--- START ---
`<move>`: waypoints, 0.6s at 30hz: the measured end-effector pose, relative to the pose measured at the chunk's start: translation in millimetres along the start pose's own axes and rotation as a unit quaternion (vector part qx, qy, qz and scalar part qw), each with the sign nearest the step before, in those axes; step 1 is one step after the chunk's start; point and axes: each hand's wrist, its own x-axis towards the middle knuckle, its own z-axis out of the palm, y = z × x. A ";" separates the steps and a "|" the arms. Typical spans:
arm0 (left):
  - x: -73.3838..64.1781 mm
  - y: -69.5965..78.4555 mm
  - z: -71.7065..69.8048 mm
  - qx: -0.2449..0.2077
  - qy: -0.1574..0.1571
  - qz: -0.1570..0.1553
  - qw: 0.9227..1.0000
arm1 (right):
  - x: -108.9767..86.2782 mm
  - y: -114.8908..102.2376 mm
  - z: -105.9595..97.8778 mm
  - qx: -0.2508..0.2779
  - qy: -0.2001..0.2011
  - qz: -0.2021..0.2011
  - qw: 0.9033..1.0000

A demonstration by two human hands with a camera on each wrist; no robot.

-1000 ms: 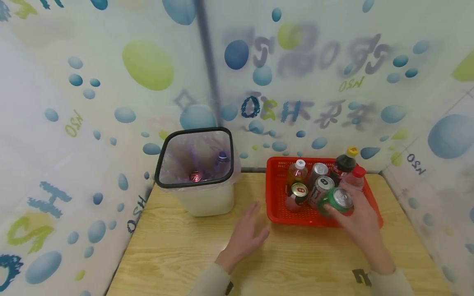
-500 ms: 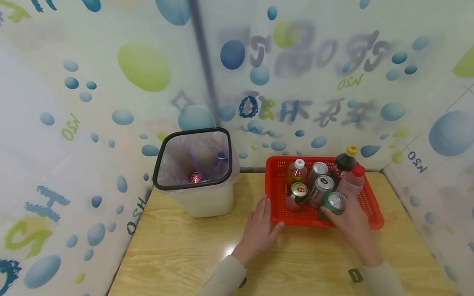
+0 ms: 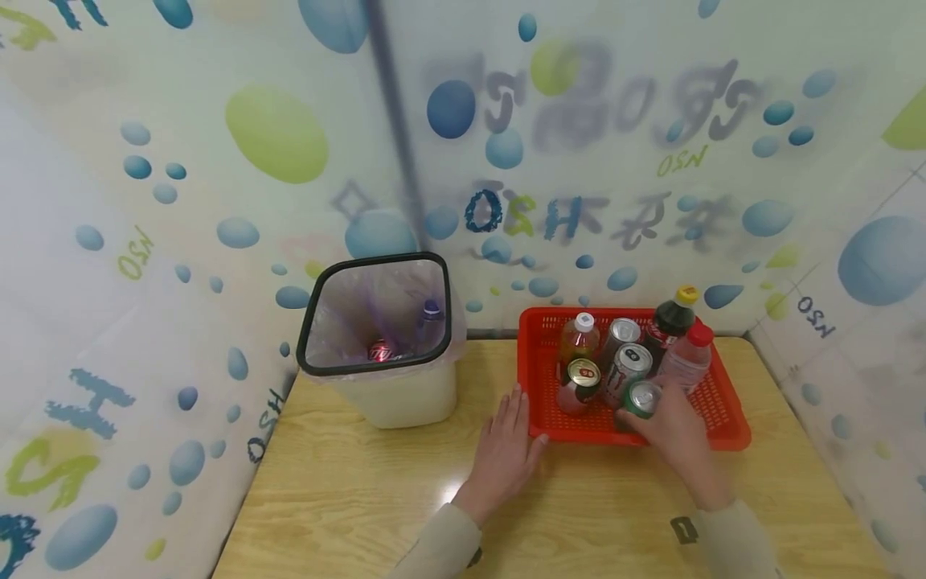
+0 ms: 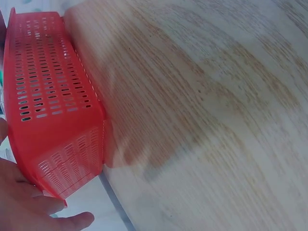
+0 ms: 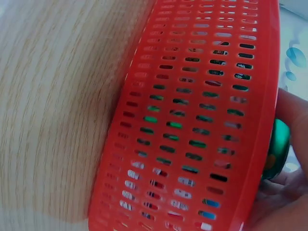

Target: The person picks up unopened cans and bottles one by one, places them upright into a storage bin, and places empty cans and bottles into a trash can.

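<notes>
Inside the red basket (image 3: 530, 402) my right hand (image 3: 680, 430) grips a green can (image 3: 642, 400) near the front rim, fingers and thumb round its sides. In the right wrist view the green can (image 5: 278, 149) shows above the rim, with its lower part behind the slotted wall. My left hand (image 3: 502, 458) touches the basket's front left corner with outstretched fingers. Beside the green can stand a silver can (image 3: 628, 371) and a can with a gold top (image 3: 581, 384). A pink bottle with a red cap (image 3: 687, 354) is behind the right hand.
More drinks stand at the basket's back: a yellow bottle with a white cap (image 3: 580, 338), another can (image 3: 622, 334) and a dark cola bottle (image 3: 669, 322). Left of the basket is a lined bin (image 3: 405, 402) holding a red can (image 3: 379, 351) and a blue-capped bottle (image 3: 431, 314).
The right hand has lowered the green can into the basket and shifted slightly left. My left hand has moved right and up to the basket's corner.
</notes>
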 end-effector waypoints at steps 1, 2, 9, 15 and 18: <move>-0.7 -0.1 -0.3 0.001 -0.001 0.000 1.000 | 0.2 -0.2 1.1 -0.002 -0.006 0.002 1.000; -1.5 0.0 -0.8 0.001 -0.002 0.000 1.000 | 0.4 -0.3 2.6 -0.002 -0.011 0.005 1.000; -2.3 -0.3 -1.9 0.004 -0.005 -0.003 1.000 | 3.9 2.3 7.3 -0.007 -0.023 0.006 1.000; -1.2 -1.0 -2.6 -0.005 -0.007 -0.006 1.000 | 3.2 5.1 7.4 -0.011 -0.012 -0.022 1.000; -3.3 -3.7 -2.3 -0.009 -0.006 0.000 1.000 | -1.4 9.6 6.6 -0.018 0.015 -0.048 0.999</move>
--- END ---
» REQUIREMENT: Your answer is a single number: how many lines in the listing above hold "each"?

» REPLY TO THE EXERCISE: 2